The precarious line is that we do not want to see, unfair distribution of awarded monies, to a student, need-based or on merit-basis, who have had too much help given towards to them as financial aid. The educative element is weakened, when students feel that they do not have any strife to make. Therefore, merit, as well as needs-based assesssment is needed for all students, and the funds should be equally distributable, among all students.

Programs like SMART and ACT, or STEP are good initiatives. They need to be managed vigilantly. So the end goal of better student learning outcomes, is achieved.

Saira

saira i qureshi, Research Associaite at Hofstra University, at 9:50 am EDT on August 18, 2006

Grants

Nedds based grant programs have been the criteria in the past based on affermative actions,but as a society, we are past that.Graduate students also need financial aid, as their associated costs, and GPA requirements are much higher too.What about their needs? Here some of us are in a period of much devotion, and in the process of career changes, in some instances, and offered little opportuinity for financial backing to bring about these endeavors.

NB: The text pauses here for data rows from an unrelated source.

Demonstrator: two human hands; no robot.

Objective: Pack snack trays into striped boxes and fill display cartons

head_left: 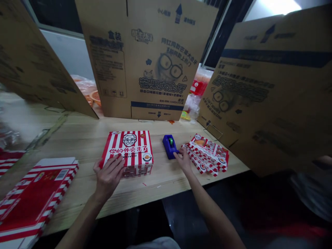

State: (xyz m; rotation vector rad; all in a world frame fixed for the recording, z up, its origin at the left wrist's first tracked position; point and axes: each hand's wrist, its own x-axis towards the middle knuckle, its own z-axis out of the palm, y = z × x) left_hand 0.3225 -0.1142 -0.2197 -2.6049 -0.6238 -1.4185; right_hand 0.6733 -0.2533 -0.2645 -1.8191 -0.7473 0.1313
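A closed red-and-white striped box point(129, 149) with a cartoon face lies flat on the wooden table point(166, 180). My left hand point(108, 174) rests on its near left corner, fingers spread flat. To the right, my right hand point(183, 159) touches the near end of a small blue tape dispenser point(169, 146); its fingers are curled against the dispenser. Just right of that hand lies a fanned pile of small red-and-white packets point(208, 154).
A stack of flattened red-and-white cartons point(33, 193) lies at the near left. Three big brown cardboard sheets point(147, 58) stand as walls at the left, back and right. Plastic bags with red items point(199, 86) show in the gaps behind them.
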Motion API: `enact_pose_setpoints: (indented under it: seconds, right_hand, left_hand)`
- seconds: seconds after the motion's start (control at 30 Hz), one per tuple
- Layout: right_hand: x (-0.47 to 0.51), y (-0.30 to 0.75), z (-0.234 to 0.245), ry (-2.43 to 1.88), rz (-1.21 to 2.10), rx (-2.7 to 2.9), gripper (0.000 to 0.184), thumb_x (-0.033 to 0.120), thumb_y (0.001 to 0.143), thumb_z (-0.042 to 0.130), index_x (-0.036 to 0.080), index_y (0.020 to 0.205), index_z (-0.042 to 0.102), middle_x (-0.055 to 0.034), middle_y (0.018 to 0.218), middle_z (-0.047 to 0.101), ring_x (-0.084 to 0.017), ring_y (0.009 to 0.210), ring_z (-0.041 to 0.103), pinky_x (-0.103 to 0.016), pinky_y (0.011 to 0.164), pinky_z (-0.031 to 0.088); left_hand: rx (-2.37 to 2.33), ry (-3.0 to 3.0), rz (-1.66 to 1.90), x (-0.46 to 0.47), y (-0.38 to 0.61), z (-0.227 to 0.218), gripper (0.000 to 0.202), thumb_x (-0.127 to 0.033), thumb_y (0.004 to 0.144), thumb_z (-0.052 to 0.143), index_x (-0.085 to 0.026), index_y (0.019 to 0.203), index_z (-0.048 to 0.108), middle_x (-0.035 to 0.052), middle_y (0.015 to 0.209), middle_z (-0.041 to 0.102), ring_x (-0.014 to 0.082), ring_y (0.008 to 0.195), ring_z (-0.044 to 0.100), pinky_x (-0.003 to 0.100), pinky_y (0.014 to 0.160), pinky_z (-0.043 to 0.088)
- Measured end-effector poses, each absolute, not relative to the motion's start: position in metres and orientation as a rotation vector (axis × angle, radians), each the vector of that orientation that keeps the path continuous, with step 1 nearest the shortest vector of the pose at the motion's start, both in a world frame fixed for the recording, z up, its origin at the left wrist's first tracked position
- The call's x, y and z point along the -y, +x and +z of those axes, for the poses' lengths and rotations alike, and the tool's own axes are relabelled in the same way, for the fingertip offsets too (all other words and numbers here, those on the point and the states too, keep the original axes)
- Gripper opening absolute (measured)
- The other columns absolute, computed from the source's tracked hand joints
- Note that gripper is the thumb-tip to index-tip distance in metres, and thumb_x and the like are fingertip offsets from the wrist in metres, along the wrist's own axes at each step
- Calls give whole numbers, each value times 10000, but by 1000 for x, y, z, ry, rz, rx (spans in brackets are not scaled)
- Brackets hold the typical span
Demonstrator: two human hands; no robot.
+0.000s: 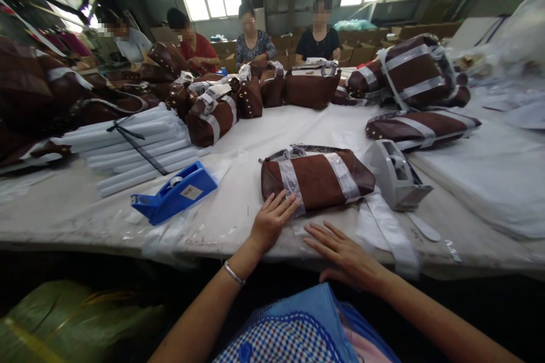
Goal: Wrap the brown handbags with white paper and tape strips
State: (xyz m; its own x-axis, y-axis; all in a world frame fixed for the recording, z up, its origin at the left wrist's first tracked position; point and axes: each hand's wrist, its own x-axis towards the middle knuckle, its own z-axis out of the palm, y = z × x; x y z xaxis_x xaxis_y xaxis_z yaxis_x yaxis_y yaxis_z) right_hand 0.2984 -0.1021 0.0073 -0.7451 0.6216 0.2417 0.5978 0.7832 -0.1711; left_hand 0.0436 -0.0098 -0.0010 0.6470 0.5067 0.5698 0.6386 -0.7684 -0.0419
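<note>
A brown handbag (317, 181) lies on its side on the table before me, with whitish wrapping strips around both ends and a wrapped handle at its far edge. My left hand (272, 218) rests flat with fingers stretched out, its fingertips at the bag's lower left strip. On the table edge, just in front of the bag, my right hand (340, 249) is spread with nothing in it. A grey tape dispenser (394, 176) stands at the bag's right end. Farther left sits a blue tape dispenser (176, 193) holding a small roll.
A tied stack of white rolled sheets (131, 144) lies at left. Several brown bags (313, 88) line the far side, and another wrapped bag (423, 127) lies at right beside white sheets (489, 181). Several people sit across the table. A green sack (76, 317) is below left.
</note>
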Motion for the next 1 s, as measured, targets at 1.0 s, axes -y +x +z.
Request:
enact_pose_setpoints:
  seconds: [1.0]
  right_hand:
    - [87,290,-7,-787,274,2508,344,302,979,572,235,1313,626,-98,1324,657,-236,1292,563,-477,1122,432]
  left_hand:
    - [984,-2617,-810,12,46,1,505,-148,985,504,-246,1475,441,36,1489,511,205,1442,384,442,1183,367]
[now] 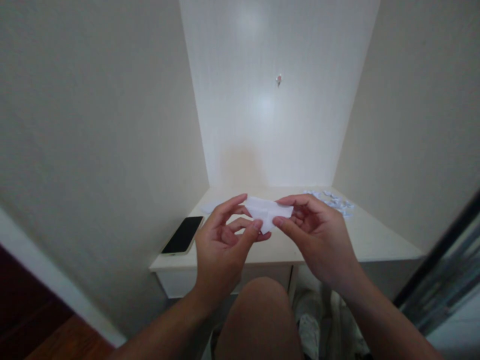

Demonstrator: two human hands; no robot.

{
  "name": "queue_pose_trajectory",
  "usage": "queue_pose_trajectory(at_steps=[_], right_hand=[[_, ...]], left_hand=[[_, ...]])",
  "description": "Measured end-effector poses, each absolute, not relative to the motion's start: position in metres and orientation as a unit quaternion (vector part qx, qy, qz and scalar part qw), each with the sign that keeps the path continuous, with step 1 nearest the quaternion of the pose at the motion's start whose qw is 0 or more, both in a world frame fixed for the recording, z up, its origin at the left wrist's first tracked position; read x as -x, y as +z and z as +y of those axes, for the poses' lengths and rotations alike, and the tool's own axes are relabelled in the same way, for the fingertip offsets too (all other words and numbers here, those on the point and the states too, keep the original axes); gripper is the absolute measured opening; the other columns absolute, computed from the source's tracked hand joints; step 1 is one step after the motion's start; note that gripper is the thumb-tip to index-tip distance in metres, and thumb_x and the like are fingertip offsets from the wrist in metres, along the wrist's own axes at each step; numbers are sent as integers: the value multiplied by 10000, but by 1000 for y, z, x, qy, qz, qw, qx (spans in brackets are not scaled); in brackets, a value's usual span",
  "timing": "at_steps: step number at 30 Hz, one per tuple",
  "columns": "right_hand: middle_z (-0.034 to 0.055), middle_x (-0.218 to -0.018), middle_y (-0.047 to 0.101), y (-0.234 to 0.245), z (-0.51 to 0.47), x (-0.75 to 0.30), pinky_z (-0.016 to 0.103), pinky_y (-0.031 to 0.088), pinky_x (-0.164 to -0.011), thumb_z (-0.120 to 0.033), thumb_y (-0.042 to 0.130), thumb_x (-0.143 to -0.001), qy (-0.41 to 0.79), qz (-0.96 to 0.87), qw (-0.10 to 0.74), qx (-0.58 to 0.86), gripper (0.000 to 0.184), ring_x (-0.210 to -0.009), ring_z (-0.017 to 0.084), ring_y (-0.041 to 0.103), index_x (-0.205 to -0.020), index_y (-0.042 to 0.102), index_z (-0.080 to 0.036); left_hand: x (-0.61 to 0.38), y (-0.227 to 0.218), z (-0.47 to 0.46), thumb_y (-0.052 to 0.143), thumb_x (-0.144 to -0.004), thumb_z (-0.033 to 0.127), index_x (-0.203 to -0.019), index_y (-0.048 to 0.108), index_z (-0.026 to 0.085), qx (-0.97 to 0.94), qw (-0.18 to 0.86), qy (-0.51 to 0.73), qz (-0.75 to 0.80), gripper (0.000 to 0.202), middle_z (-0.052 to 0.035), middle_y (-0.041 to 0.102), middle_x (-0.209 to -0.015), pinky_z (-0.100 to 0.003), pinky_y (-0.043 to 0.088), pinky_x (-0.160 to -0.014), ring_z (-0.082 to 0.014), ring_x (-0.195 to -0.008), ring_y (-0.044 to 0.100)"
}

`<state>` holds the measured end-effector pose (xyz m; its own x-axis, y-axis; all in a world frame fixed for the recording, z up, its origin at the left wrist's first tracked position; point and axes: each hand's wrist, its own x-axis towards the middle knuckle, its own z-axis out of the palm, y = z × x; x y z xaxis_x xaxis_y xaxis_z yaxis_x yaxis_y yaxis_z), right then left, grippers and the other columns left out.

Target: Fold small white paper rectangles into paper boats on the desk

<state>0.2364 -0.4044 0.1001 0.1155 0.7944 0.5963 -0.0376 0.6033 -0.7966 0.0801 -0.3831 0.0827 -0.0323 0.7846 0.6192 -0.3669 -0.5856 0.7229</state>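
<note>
A small folded piece of white paper (pixel 267 212) is held up over the front of a white desk (pixel 375 237). My left hand (pixel 225 242) pinches its left and lower edge between thumb and fingers. My right hand (pixel 317 235) grips the paper's right end, thumb below and forefinger on top. Both hands are closed on the paper, a little above the desk surface.
A black phone (pixel 183 235) lies face up at the desk's left front edge. Several small folded paper pieces (pixel 333 200) are scattered at the back right. Walls close in the desk on three sides. My bare knee (pixel 260 315) is below the desk's front.
</note>
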Motion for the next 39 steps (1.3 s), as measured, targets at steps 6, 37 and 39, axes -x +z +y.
queue_pose_trajectory(at_steps=[6, 37, 39], right_hand=[[41, -978, 740, 101, -408, -219, 311, 573, -708, -162, 769, -815, 265, -633, 636, 352, 298, -761, 149, 663, -1102, 716, -222], [20, -1005, 728, 50, -380, -265, 290, 559, -733, -107, 705, -911, 146, -709, 579, 375, 321, -833, 140, 656, -1191, 744, -261], [16, -985, 724, 47, -379, -268, 297, 551, -740, -118, 705, -915, 177, -700, 582, 374, 308, -828, 142, 650, -1183, 743, -266]], left_hand=[[-63, 75, -390, 848, -767, 149, -1147, 632, 224, -544, 415, 705, 189, 444, -5, 593, -1052, -362, 716, -653, -157, -768, 753], [-96, 40, -364, 833, -785, 83, -1138, 765, 232, -585, 413, 653, 247, 389, 7, 686, -947, -346, 726, -732, -130, -730, 742], [-98, 39, -364, 852, -760, 88, -1126, 757, 225, -575, 421, 649, 267, 402, 13, 670, -943, -365, 730, -703, -147, -716, 754]])
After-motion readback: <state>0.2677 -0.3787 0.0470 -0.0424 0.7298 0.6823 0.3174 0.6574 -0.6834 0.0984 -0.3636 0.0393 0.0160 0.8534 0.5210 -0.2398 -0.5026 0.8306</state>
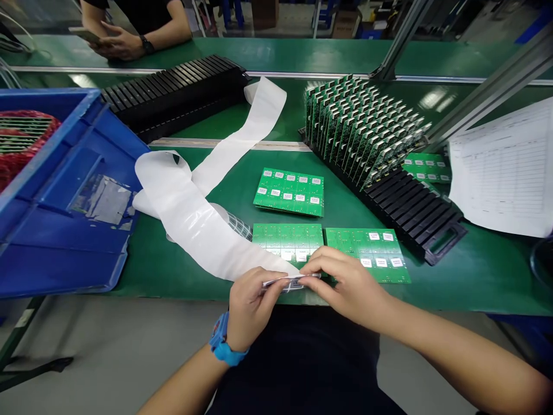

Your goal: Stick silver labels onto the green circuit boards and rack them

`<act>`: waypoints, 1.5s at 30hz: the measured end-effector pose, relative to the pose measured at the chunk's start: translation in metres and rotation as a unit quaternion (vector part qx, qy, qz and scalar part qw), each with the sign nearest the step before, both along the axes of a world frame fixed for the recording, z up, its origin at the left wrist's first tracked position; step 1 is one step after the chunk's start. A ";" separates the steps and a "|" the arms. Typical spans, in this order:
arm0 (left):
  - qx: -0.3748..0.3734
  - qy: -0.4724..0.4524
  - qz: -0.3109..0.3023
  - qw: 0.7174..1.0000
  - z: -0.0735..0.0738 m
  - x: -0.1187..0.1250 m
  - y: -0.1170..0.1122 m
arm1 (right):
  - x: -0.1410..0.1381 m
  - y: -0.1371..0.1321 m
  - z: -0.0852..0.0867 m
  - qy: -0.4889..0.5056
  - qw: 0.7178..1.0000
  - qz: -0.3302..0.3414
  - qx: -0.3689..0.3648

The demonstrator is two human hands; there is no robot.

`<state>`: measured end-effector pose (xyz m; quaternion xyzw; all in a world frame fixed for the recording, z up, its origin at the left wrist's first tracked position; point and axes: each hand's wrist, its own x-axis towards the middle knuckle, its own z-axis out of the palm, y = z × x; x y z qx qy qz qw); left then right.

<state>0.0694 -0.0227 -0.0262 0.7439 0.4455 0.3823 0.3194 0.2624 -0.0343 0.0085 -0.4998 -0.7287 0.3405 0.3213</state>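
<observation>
- Ten labels [291,178] on rear board [294,187]; seemingly done;
- left board [287,237], right board [378,249] only part-labelled; blanks remain;
- left hand [249,305], right hand [348,282]: fingers pinching white strip [203,233]

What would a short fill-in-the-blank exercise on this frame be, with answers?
The long strip held by the left hand and right hand is mainly ____ in color.
The watch on the left wrist is colored ____.
The rack holding upright circuit boards is colored ____.
The blue bin stands at the picture's ____ edge.

Answers: white; blue; black; left.
</observation>
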 end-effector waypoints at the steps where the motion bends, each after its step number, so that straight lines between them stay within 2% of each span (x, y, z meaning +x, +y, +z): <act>1: 0.010 0.006 0.008 1.000 0.000 0.000 0.000 | -0.001 -0.002 -0.002 -0.006 1.000 -0.007 0.022; 5: 0.036 0.026 0.023 0.999 -0.001 0.001 0.000 | -0.003 -0.008 -0.006 -0.023 0.995 -0.009 0.093; 10: 0.037 0.034 -0.007 0.999 0.001 0.001 0.000 | 0.001 -0.009 -0.005 -0.014 0.994 -0.016 0.105; 12: 0.023 0.031 -0.003 0.999 0.003 0.002 -0.002 | 0.004 -0.010 -0.006 -0.038 0.986 -0.005 0.159; 15: -0.005 0.032 0.034 0.999 0.006 0.005 -0.004 | 0.009 -0.012 -0.009 -0.086 0.959 0.046 0.267; 17: -0.023 0.031 0.050 0.998 0.007 0.006 -0.005 | 0.011 -0.014 -0.010 -0.085 0.951 0.071 0.289; 20: -0.036 0.027 0.054 0.998 0.008 0.005 -0.005 | 0.014 -0.014 -0.008 -0.024 0.965 0.069 0.254; 23: -0.025 0.026 0.035 0.999 0.006 0.003 -0.004 | 0.014 -0.011 -0.005 0.040 0.989 0.000 0.140; 26: 0.005 0.028 0.017 0.999 0.004 0.003 -0.004 | 0.014 -0.007 -0.005 0.062 0.996 -0.048 0.046; 28: 0.032 0.033 0.012 0.999 0.003 0.003 -0.004 | 0.014 -0.005 -0.009 0.061 0.995 -0.048 0.057; 34: 0.076 0.049 0.033 0.995 0.000 0.004 -0.004 | 0.011 -0.014 -0.025 0.003 0.978 -0.008 0.208; 36: 0.079 0.048 0.049 0.994 -0.001 0.003 -0.004 | 0.012 -0.017 -0.024 0.015 0.975 0.011 0.222; 38: 0.077 0.047 0.068 0.994 -0.001 0.002 -0.003 | 0.019 -0.015 -0.019 0.047 0.978 0.010 0.205; 40: 0.070 0.044 0.091 0.992 0.000 0.000 -0.002 | 0.038 -0.006 -0.012 0.063 0.986 -0.041 0.146; 42: 0.055 0.040 0.109 0.992 0.000 -0.002 -0.002 | 0.066 0.007 -0.007 0.029 0.991 -0.123 0.053; 45: 0.023 0.030 0.117 0.992 0.001 -0.004 -0.002 | 0.107 0.027 -0.008 -0.081 0.982 -0.139 -0.095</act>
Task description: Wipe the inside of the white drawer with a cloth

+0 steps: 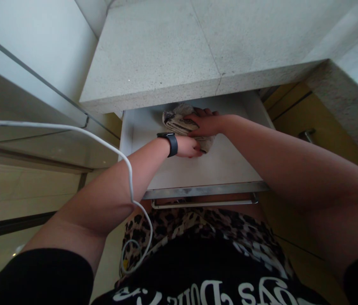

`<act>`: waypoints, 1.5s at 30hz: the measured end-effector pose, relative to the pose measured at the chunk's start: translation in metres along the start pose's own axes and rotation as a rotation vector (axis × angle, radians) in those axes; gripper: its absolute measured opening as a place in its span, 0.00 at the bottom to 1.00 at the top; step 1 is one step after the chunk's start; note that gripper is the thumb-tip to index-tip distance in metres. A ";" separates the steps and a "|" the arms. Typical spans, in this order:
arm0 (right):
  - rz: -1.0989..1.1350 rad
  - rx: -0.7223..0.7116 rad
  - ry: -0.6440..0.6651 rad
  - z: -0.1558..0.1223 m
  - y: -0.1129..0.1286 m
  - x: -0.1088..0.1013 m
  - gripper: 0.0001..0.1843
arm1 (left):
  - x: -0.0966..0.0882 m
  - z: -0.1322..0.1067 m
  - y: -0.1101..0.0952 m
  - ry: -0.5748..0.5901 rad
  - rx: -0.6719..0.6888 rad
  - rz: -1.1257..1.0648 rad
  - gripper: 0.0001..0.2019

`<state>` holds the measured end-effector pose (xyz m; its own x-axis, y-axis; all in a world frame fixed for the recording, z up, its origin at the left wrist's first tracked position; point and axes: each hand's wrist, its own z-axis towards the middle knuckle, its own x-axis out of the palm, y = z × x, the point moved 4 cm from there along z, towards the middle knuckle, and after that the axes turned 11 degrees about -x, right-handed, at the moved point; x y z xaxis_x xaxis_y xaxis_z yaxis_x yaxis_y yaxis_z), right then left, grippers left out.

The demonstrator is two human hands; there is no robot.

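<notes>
A white drawer [217, 167] stands pulled out under a speckled stone countertop [166, 51]. Inside it lies a folded beige patterned cloth [175, 119]. My right hand [206, 123] presses flat on top of the cloth, fingers pointing left. My left hand [188, 147], with a dark watch on the wrist, grips the cloth's near edge from below, its fingers curled under my right hand. Part of the cloth is hidden beneath both hands.
The drawer has a metal front rail and bar handle [202, 203] close to my body. A white cable [80, 131] runs across my left arm. Wooden cabinet fronts with a metal handle [306, 135] stand at right; a glossy floor lies at left.
</notes>
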<state>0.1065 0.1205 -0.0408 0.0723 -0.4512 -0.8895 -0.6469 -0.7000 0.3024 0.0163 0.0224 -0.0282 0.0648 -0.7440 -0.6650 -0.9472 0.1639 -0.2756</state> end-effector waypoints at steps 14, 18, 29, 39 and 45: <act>-0.027 0.008 0.007 -0.001 0.003 -0.002 0.52 | 0.000 0.000 0.001 -0.021 0.005 -0.018 0.19; -0.045 0.005 0.011 0.000 0.001 -0.002 0.54 | 0.000 -0.001 0.000 -0.019 0.005 -0.003 0.19; -0.064 -0.007 0.002 0.004 -0.004 0.001 0.56 | -0.001 -0.002 0.000 -0.002 -0.003 0.016 0.21; -0.064 0.016 0.001 -0.001 0.003 -0.004 0.55 | -0.001 0.001 0.003 -0.006 0.040 0.021 0.23; -0.079 0.043 0.010 -0.004 0.007 -0.007 0.53 | -0.004 -0.005 -0.001 -0.016 0.007 0.060 0.24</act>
<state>0.1044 0.1167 -0.0316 0.1318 -0.4012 -0.9065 -0.6711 -0.7091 0.2162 0.0152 0.0219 -0.0222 0.0125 -0.7222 -0.6916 -0.9474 0.2126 -0.2392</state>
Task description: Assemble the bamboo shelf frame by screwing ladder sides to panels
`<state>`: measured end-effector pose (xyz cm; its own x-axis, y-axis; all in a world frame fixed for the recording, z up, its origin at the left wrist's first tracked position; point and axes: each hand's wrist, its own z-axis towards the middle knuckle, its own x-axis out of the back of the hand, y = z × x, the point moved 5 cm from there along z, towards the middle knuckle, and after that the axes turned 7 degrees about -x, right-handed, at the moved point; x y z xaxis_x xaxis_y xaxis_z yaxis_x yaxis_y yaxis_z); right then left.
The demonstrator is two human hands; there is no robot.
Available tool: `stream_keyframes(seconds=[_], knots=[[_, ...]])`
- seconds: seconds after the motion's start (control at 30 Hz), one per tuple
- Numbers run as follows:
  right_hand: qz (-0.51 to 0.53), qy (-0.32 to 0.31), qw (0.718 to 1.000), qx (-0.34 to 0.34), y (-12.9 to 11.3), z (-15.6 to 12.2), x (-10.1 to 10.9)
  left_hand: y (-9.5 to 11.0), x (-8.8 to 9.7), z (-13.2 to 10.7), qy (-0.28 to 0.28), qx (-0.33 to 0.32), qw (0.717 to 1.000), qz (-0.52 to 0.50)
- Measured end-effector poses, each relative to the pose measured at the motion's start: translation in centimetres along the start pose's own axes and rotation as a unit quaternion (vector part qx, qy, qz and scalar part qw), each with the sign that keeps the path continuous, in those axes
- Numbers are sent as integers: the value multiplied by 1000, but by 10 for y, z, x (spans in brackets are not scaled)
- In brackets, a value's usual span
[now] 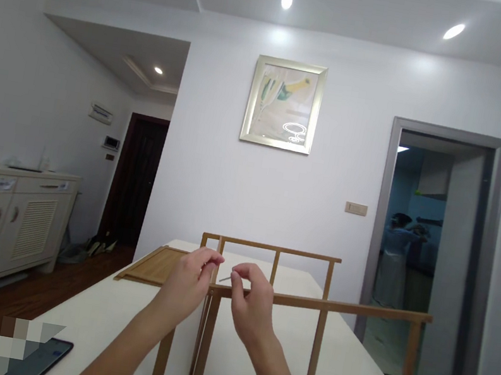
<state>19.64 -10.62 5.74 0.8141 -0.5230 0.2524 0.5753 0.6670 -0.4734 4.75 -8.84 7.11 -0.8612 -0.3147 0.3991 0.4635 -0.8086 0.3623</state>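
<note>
Between the thumb and forefinger of my right hand (pixel 253 306) is a small, thin grey metal rod (pixel 225 279); its exact kind is too small to tell. My left hand (pixel 187 279) is closed in a pinch just left of the rod, and whatever its fingertips hold is hidden. Both hands are over the near side of a brown wooden frame (pixel 369 311), close to a joint between its top rail and an upright. The frame stands on a white table (pixel 121 326), its far side rising behind my hands.
A slatted wooden panel (pixel 154 264) lies on the table to the left. A dark phone (pixel 46 358) rests at the near left edge. Beyond the doorway (pixel 379 235) at right stands another person (pixel 395 256). A white cabinet (pixel 28 221) lines the left wall.
</note>
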Motion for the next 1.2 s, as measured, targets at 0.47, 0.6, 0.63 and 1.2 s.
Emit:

Philip Edgar Beigbeder, Mr. at University of Phoenix, at 8:20 am EDT on August 20, 2006

Distribution of the ACG

I am very concerned about the lack of consideration schools have about distributing the grants to deserving students. I have two children in college, both qualify for the grant (a freshman and a sophmore). I have called their schools several times, only to be passed from one person to the next. No one wants to accept responsibility for these grants.

What is the Dept of Ed doing when schools have been given the funds, but are not disbursing them?

Concerned Parent, at 10:00 pm EDT on September 17, 2006

punishing high achieving students

My son did dual enrollent his senior year of high school, which meant he attended the local college and received high school and college credit for the courses he took at the college. These classes, in addition to his AP credits, gave him 29 credits when he started college. He is in college now, majoring in landscape architecture, a 5-year program. However, because of his high achievements while in high school, he is considered to be a second year student, thereby robbing him of the first year of the grant. I have appealed to both the feds and the school but to no avail, each passing the buck. Yes, he had to register at the college to take classes there but it was as a dual enrollment student. But in the eyes of administrators, he is a second year student. Ticks me off more that the way the landscape architecture program is set up, he must take certain classes each semester from freshman year on, and it is impossible for him to graduate in less than five years, meaning they will have their hands out for five years of tuition payments. Anybody know who sponsored this bill?